Frank Garcia

No. 63, 65
- Positions: Guard, center

Personal information
- Born: January 28, 1972 (age 54) Phoenix, Arizona, U.S.
- Listed height: 6 ft 2 in (1.88 m)
- Listed weight: 302 lb (137 kg)

Career information
- High school: Phoenix (AZ) Maryvale
- College: Washington
- NFL draft: 1995: 4th round, 132nd overall pick

Career history
- Carolina Panthers (1995–2000); St. Louis Rams (2001–2002); Arizona Cardinals (2003);

Awards and highlights
- National champion (1991); First-team All-Pac-10 (1994);

Career NFL statistics
- Games played: 125
- Games started: 92
- Fumble recoveries: 9
- Stats at Pro Football Reference

= Frank Garcia (offensive lineman) =

American football player (born 1972)

Frank Christopher Garcia (born January 28, 1972) is an American former professional football player in the National Football League (NFL). He was selected by the Carolina Panthers in the 1995 NFL draft. He also played for the St. Louis Rams and Arizona Cardinals.

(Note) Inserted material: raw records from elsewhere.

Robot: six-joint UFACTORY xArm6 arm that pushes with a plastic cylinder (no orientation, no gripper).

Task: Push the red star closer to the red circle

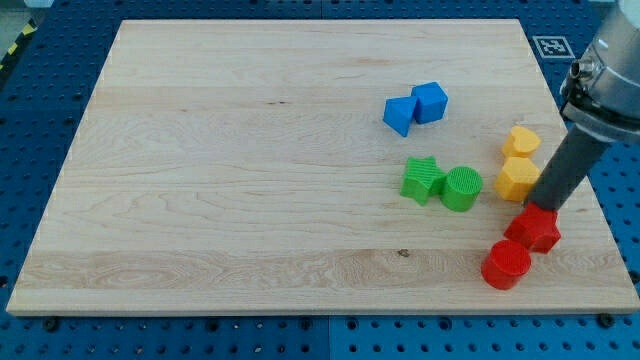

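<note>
My tip (546, 206) is a bare rod with no fingers to open or close, resting at the red star's (534, 229) upper edge. Star sits lower right, touching the red circle (506, 265). Task looks essentially complete; little closing left.

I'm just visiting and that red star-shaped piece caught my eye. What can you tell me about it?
The red star is a small ridged block, plastic by its look, lying flat on the wooden board near the view's bottom right. The red circle touches its lower left. My tip meets its top edge, just below the yellow blocks.
</note>
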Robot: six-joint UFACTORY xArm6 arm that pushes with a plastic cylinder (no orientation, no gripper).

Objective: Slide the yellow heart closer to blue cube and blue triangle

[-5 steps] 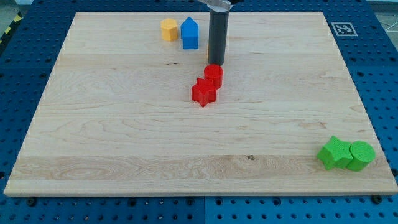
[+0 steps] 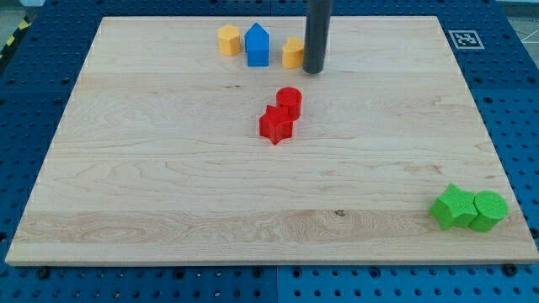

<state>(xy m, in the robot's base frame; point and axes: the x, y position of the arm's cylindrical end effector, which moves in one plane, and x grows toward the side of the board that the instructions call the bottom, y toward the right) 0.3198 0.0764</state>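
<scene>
My tip (image 2: 314, 71) rests on the board near the view's top, touching or almost touching the right side of a small yellow block (image 2: 291, 52) whose shape I cannot make out. A blue house-shaped block (image 2: 258, 45) stands just left of that yellow block with a small gap between them. Another yellow block (image 2: 228, 39), roughly hexagonal, stands left of the blue one. I see only one blue block.
A red cylinder (image 2: 289, 101) and a red star-like block (image 2: 275, 125) touch each other below my tip, near the board's middle. Two green blocks (image 2: 455, 207) (image 2: 490, 210) sit together at the bottom right corner. The board's top edge (image 2: 379, 17) is close behind my tip.
The rod has moved up and to the right, away from the red blocks. The yellow block it hid before now shows at its left side.
</scene>
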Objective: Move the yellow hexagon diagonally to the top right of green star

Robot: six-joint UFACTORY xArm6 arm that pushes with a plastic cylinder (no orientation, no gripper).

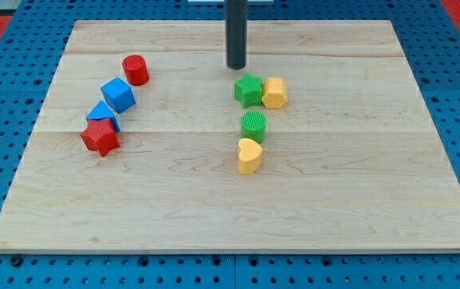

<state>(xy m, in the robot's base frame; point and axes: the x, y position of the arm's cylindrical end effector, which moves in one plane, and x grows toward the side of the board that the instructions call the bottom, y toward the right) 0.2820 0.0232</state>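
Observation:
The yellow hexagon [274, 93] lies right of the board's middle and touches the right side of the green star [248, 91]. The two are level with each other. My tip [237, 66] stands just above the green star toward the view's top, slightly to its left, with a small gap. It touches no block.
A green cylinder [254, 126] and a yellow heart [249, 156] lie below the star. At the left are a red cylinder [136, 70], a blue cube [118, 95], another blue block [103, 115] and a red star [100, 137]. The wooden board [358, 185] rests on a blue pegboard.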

Garcia was suspended from the NFL for the first 4 games of the 2003 season after testing positive for the banned substance ephedra, and has not played since that season. He played college football at the University of Washington, including the Huskies 1994 upset of the University of Miami.

Garcia had his own radio show in Charlotte, North Carolina and coaches football at Charlotte Catholic High School.